Data under study below:
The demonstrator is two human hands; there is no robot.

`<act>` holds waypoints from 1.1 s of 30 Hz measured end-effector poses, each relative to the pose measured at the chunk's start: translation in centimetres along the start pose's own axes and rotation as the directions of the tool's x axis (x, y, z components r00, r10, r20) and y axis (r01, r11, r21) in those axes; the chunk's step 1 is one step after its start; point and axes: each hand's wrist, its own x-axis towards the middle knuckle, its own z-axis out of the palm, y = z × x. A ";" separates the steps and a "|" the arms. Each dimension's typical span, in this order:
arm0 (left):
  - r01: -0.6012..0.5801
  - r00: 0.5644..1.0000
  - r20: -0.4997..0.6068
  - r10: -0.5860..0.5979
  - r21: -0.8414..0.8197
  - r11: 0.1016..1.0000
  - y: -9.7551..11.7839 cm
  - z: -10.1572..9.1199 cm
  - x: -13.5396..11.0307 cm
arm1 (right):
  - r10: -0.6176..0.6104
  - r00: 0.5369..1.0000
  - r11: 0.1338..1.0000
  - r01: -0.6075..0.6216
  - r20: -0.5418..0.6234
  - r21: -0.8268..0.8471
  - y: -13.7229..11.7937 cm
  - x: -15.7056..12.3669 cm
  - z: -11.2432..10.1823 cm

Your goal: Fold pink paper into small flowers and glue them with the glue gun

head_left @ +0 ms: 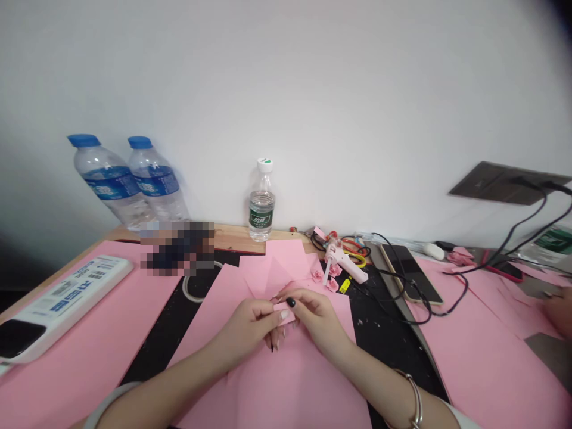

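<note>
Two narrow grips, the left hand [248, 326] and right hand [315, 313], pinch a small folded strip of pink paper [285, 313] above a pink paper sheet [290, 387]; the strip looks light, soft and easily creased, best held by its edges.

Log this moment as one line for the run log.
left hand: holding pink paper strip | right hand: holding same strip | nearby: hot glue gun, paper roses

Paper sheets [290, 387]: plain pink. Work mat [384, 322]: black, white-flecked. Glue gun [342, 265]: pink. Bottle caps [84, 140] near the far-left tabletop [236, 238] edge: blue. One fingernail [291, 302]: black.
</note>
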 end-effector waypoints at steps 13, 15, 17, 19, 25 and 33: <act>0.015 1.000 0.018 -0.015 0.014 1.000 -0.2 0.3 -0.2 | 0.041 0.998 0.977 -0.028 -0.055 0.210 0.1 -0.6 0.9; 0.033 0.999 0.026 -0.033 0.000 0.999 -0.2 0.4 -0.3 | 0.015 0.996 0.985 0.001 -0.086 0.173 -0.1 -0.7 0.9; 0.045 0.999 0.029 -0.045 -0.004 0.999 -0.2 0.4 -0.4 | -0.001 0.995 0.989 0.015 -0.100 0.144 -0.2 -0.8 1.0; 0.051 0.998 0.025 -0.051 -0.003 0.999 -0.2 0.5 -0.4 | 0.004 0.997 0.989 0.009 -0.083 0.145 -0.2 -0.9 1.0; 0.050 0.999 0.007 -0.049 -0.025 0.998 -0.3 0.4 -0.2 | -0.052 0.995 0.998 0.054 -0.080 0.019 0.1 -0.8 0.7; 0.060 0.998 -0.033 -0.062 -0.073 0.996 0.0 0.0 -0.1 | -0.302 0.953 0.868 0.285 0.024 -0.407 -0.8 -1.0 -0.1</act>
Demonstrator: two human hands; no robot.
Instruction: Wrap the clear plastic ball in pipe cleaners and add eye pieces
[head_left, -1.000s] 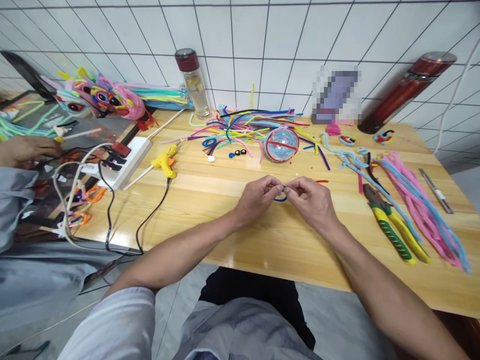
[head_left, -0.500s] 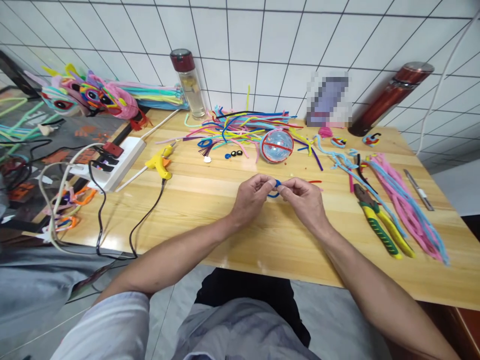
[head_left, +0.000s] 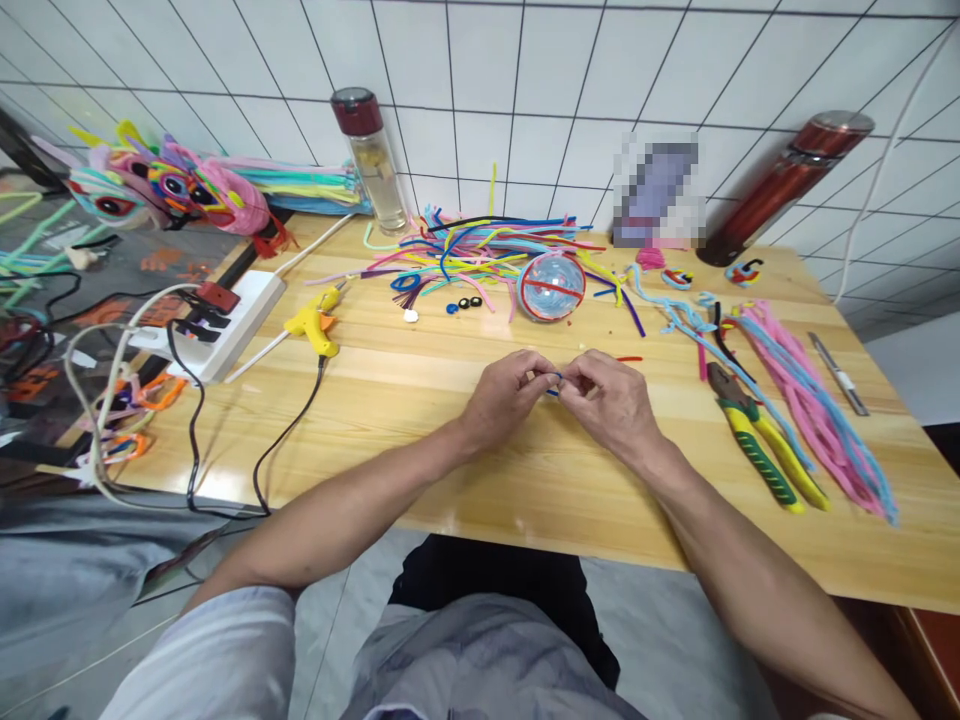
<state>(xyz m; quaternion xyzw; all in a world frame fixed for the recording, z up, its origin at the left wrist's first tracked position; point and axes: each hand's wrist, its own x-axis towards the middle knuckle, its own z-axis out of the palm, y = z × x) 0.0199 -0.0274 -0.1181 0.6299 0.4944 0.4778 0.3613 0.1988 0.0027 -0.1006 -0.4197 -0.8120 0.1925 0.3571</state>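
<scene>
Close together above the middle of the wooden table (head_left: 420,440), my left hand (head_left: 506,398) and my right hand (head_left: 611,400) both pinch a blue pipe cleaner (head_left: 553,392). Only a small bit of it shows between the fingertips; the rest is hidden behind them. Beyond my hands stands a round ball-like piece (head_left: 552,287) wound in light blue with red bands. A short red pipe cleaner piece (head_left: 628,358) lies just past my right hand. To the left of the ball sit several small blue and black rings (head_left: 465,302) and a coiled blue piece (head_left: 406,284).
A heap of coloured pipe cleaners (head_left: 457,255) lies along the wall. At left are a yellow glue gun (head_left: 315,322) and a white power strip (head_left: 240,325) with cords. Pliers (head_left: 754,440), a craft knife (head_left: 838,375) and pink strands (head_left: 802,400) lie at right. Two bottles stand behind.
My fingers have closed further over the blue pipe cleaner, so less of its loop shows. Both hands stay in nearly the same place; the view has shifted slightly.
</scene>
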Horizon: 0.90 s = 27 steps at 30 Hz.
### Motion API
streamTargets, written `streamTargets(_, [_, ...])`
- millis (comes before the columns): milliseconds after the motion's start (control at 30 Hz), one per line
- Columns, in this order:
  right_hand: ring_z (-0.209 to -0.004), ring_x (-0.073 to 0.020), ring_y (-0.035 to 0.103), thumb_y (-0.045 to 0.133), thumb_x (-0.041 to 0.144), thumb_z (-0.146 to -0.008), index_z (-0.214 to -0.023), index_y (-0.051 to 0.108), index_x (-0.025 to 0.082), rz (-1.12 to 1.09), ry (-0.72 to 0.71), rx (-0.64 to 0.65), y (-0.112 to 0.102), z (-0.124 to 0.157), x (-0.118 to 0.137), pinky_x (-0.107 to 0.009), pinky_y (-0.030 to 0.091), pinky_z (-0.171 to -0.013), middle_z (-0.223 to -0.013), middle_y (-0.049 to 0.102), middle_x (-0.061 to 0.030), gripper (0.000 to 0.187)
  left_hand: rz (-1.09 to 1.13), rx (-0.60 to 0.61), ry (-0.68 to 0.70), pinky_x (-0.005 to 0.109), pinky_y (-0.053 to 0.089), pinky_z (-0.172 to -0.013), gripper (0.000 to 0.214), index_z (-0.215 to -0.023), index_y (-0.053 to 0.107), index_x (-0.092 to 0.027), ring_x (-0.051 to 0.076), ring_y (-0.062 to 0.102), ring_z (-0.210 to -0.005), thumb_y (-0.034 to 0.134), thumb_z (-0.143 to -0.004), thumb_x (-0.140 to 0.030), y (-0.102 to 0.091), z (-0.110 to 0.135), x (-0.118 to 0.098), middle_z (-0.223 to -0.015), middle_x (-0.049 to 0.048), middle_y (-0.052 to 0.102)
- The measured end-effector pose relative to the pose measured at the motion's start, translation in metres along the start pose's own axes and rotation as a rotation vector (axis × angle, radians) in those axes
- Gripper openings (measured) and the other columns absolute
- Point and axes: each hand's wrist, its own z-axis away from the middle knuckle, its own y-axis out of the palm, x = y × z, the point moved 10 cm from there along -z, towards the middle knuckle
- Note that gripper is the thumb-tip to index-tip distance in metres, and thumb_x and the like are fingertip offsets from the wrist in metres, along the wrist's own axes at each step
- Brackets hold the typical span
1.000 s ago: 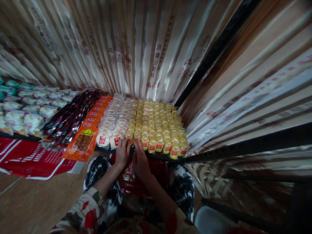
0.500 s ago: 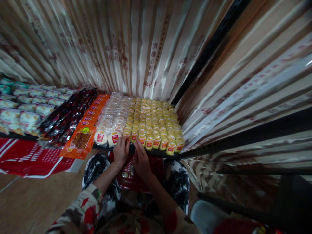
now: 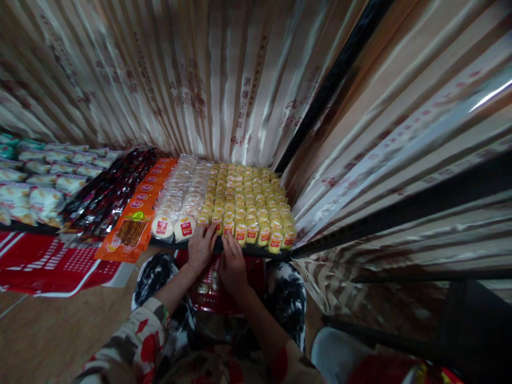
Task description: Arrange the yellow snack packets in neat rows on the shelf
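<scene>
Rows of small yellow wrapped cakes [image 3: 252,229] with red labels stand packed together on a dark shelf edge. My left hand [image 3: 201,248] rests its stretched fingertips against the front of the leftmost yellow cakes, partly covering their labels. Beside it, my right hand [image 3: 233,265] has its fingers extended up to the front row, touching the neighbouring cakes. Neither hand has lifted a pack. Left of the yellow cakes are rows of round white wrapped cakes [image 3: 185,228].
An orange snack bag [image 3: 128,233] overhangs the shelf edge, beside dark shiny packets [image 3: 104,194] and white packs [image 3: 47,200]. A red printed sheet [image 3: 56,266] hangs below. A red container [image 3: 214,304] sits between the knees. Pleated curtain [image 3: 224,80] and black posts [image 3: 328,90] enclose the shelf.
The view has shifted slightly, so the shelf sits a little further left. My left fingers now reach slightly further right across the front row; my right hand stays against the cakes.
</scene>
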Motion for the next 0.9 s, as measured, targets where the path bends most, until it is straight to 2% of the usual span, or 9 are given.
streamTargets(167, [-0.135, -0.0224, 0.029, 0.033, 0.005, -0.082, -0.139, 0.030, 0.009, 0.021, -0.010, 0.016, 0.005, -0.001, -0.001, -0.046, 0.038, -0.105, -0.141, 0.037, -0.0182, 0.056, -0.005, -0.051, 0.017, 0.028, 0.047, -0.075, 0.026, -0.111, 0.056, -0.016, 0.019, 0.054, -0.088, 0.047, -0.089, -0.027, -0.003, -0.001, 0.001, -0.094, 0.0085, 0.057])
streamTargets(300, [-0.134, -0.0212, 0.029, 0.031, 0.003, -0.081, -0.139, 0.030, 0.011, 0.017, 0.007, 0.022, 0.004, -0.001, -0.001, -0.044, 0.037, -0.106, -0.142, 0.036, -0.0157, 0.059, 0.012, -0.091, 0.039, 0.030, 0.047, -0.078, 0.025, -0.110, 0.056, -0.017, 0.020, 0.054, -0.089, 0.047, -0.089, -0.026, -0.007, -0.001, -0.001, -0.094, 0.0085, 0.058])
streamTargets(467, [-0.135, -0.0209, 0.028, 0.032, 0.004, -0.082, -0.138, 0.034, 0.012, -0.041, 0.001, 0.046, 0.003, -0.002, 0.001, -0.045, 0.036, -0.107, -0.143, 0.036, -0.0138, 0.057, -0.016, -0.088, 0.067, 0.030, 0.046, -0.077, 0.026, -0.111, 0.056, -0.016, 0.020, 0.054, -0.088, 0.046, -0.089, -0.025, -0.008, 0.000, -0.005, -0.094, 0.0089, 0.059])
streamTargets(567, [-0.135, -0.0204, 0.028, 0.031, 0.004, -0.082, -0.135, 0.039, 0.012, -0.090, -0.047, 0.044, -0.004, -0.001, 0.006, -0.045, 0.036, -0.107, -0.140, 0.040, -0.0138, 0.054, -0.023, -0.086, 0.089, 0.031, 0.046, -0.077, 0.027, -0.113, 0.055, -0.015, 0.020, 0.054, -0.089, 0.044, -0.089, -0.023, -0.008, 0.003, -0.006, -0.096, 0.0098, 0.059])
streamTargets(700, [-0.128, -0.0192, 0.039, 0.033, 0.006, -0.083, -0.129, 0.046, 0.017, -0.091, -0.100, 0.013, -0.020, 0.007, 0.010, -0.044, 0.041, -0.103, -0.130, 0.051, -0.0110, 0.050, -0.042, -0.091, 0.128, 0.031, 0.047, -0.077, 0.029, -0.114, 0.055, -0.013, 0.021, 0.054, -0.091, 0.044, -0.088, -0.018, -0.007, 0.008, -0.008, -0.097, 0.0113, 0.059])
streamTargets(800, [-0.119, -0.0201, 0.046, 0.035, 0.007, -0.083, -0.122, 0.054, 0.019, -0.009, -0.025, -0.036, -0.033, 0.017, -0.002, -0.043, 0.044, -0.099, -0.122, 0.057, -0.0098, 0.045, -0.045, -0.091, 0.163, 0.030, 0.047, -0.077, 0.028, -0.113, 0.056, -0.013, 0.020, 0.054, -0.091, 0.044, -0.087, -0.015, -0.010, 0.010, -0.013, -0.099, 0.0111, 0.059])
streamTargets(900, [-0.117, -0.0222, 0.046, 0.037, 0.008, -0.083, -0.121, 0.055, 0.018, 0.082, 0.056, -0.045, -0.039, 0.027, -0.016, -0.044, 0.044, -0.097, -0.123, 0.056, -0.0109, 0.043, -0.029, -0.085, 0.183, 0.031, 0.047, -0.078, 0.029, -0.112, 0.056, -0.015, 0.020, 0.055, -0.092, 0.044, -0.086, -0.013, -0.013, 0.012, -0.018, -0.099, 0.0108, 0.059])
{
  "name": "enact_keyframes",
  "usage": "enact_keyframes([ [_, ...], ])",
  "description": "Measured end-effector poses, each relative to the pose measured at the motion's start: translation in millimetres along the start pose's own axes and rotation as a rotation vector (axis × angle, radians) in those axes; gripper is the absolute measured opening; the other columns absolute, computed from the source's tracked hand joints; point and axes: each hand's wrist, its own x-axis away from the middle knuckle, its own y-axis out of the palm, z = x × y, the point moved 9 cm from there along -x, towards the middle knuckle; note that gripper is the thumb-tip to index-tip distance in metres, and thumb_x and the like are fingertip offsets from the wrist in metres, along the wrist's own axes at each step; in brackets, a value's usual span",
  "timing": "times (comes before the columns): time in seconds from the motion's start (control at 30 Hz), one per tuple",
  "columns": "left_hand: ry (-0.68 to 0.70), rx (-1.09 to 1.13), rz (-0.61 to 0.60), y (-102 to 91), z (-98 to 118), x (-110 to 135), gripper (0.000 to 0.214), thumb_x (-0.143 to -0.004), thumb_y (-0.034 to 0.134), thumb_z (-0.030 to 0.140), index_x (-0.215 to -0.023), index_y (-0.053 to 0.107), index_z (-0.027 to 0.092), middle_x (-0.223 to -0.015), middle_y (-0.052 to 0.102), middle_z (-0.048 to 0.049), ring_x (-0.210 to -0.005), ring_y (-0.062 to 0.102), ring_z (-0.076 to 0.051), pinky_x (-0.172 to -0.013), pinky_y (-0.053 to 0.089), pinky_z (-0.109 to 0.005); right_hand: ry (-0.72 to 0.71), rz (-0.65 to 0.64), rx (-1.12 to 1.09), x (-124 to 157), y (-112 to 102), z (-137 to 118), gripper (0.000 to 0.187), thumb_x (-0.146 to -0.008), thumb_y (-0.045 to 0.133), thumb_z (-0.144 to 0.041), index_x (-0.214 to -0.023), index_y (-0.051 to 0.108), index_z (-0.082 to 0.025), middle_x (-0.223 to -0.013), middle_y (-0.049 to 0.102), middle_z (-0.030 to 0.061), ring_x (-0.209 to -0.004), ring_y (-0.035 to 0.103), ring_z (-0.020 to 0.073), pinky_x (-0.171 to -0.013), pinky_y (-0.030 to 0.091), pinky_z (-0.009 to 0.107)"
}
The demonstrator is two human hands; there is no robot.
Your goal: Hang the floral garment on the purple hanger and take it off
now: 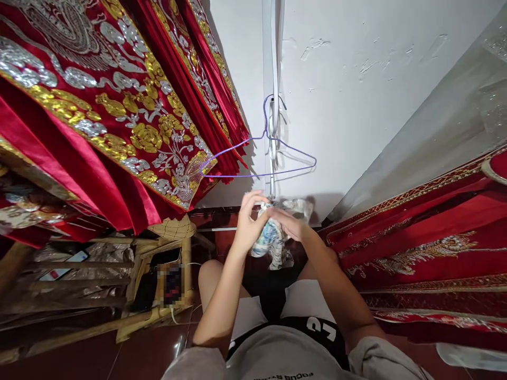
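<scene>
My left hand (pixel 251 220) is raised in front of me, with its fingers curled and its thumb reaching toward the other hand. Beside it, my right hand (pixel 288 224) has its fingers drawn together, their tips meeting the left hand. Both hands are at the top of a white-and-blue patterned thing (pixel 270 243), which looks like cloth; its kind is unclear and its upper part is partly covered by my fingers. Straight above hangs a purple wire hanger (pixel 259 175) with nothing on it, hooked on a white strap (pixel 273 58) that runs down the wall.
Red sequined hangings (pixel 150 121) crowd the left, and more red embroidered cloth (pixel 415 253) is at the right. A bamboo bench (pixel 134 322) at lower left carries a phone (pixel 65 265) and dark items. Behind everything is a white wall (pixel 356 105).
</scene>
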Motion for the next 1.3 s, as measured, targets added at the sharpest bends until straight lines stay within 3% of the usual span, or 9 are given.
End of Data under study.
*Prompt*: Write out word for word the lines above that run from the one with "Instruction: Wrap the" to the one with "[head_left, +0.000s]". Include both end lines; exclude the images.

*Result*:
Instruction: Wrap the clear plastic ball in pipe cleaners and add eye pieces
[head_left, -1.000s] 
[head_left, -0.500s] 
[head_left, +0.000s] 

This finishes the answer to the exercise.